The anticipated $1.37-million budget deficit for next year was presented to the board as the most severe gap possible; it did not account for the maximum levy increase, about $511,000, or use of fund balance, “the usual $300,000” that is allocated every year, Southard  said.

So, the district is looking at a 2021-22 budget gap that is closer to about $560,000, 2 percent, which Southard noted, “is not an unusual place to be at this point in the year.”

He said that the budget gap “will be addressed with any new state aid, potential use of reserves, and potential reductions” from this year’s rollover budget.

 

Levy limit

Addressing the increase in the state-set levy limit, which is often characterized as a 2-percent tax cap, Southard said of the levy increase, “We know it is not 2 percent; it is a string of calculations that starts with 2 percent.”

The levy limit is calculated as the lesser of the rate of inflation or 2 percent with certain exceptions, and a complex formula is used to determine the exact rate for each school district.

 The state’s comptroller, Thomas DiNapoli, released data on Jan. 13 showing property tax levy growth for school districts will be capped at 1.23 percent, down from 1.81 percent last year.

Were Voorheesville able to use a 2-percent CPI factor in determining its allowable levy growth for next year, Southard noted, it would yield an additional $146,551 for the district. 

After crunching all the numbers and accounting for exclusions, the district arrived at a tax-levy limit of about $18.76 million for next year.

To go over that amount would take a supermajority, 60 percent, of the vote at the polls. 

Superintendent Frank Macri recommended increasing the levy the maximum amount allowable, 2.72 percent, in large part because of the district’s projected worst-case scenario budget shortfall of $1.37 million.

 

STAR 

New York State established the School Tax Relief (STAR) program in 1997.

The STAR program’s goal was to reduce residents’ school property-tax burden, while not affecting the overall amount of revenue going to school districts. Whereas other exemptions just shift the tax burden from one property owner to another, New York makes up the difference with increased state aid to the school districts.

Since STAR was first introduced in Voorheesville, it was noted during the Feb. 9 meeting, a number of changes and instituted-income caps made to the program have led to fewer STAR Aid dollars for Voorheesville.
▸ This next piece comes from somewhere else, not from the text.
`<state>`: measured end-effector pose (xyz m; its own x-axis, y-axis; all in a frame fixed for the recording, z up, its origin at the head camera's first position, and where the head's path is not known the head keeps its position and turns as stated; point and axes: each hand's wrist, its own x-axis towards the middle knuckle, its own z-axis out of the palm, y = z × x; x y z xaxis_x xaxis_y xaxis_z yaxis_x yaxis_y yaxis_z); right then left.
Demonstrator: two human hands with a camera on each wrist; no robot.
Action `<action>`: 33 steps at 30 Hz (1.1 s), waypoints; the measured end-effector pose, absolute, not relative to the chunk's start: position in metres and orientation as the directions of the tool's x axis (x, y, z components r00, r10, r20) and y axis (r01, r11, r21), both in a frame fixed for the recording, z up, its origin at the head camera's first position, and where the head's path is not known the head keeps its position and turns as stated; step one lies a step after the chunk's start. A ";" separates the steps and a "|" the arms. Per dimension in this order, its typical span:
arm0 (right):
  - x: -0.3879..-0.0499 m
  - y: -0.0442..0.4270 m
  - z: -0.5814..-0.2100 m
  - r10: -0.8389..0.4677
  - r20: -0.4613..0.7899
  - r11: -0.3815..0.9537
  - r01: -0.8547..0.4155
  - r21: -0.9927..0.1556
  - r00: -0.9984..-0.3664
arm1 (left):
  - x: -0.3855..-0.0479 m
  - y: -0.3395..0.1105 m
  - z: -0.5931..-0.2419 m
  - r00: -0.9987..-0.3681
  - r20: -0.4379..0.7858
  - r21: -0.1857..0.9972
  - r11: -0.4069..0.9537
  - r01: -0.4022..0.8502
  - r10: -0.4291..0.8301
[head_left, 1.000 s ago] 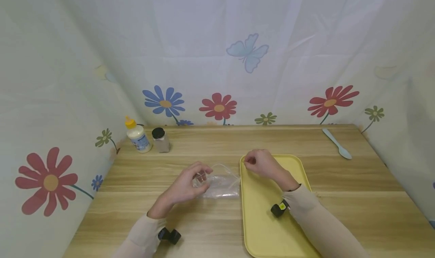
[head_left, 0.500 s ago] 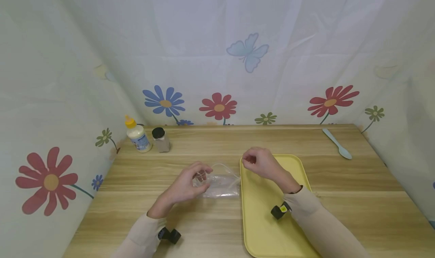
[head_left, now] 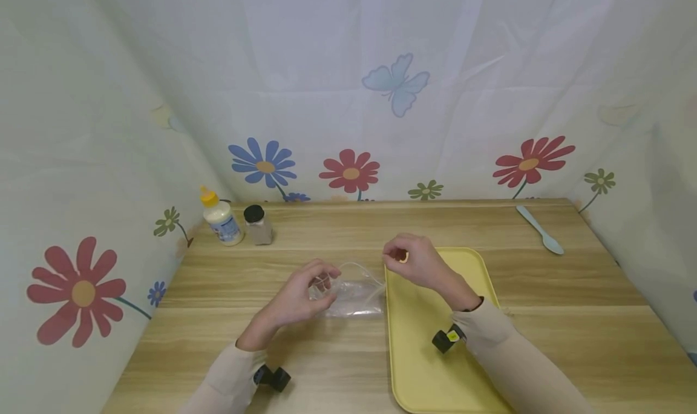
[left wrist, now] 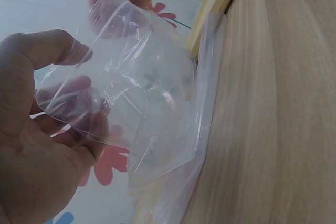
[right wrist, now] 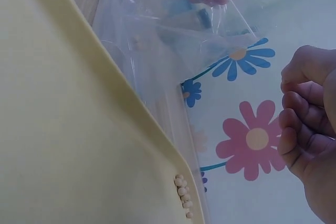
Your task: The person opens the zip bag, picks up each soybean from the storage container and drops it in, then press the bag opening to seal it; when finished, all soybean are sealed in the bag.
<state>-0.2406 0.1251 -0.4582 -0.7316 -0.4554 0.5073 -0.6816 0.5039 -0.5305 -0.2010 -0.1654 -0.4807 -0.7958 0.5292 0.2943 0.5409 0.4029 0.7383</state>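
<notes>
My left hand [head_left: 298, 290] holds a clear plastic zip bag [head_left: 356, 302] at its mouth. In the left wrist view, the thumb [left wrist: 79, 53] lies at the bag's zip edge, and curled fingers show through the film. The bag [left wrist: 163, 103] leans against the side of the yellow tray [head_left: 427, 317]. Over the tray's far left corner, my right hand [head_left: 416, 261] is raised, its thumb and fingertips drawn together; whether a small piece sits between them is hidden. Several small round beige pieces [right wrist: 182, 191], like beans or beads, lie in a tray corner.
A white bottle with a yellow nozzle [head_left: 223, 221] and a clear jar with a black lid [head_left: 258, 225] stand at the back left. A pale blue spoon [head_left: 540, 230] lies at the back right of the wooden table [head_left: 572, 341]. Patterned curtains enclose the table.
My right hand has risen slightly and moved a little left, from the tray's corner towards the bag, fingertips still together. My left hand and the bag have stayed in place.
</notes>
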 end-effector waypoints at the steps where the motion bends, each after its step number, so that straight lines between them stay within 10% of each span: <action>1: -0.240 0.125 -0.458 -0.455 0.518 0.492 -0.689 -0.532 -0.725 | -0.201 -0.165 -0.481 -0.796 0.295 0.738 0.403 0.541 0.529; 33: -0.222 0.107 -0.440 -0.543 0.648 0.288 -0.843 -0.454 -0.535 | -0.186 -0.155 -0.449 -0.806 0.266 0.772 0.384 0.507 0.528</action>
<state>-0.2224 0.1068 -0.4401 -0.5346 -0.5427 0.6478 -0.8430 0.2885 -0.4540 -0.1858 -0.1546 -0.4492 -0.8062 0.5283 0.2663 0.5065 0.3839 0.7721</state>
For 2020, the district received about $1.27 million in STAR Aid, which was a decrease from $1.44 million in 2019 and from $1.46 million in 2018. For the five years prior, 2012 to 2017, the district’s annual median STAR payout was about $1.5 million. And in 2007, the most-distant-dated data available from the state, Voorheesville received close to $1.8 million in STAR Aid.

Southard said that the executive budget presented by the governor in January proposed further reductions to STAR Aid, and that it looks like the state will try to do away with the payments. 

What Macri and Southard discussed doing, while fully acknowledging its difficulty, is to ask Voorheesville residents to forgo their STAR exemption and instead ask taxpayers to apply for a STAR tax credit.

“Beginning in 2019,” according to the state Department of Taxation and Finance, “the value of the STAR credit savings may increase by as much as 2 percent each year, but the value of the STAR exemption savings cannot increase. The STAR exemption savings can never be higher than the STAR credit savings.”

For Voorheesville, the switch from an exemption to a STAR credit, would allow the school district’s tax levy to increase as STAR Aid payments continued to go down, ultimately minimizing future STAR-reduction impacts.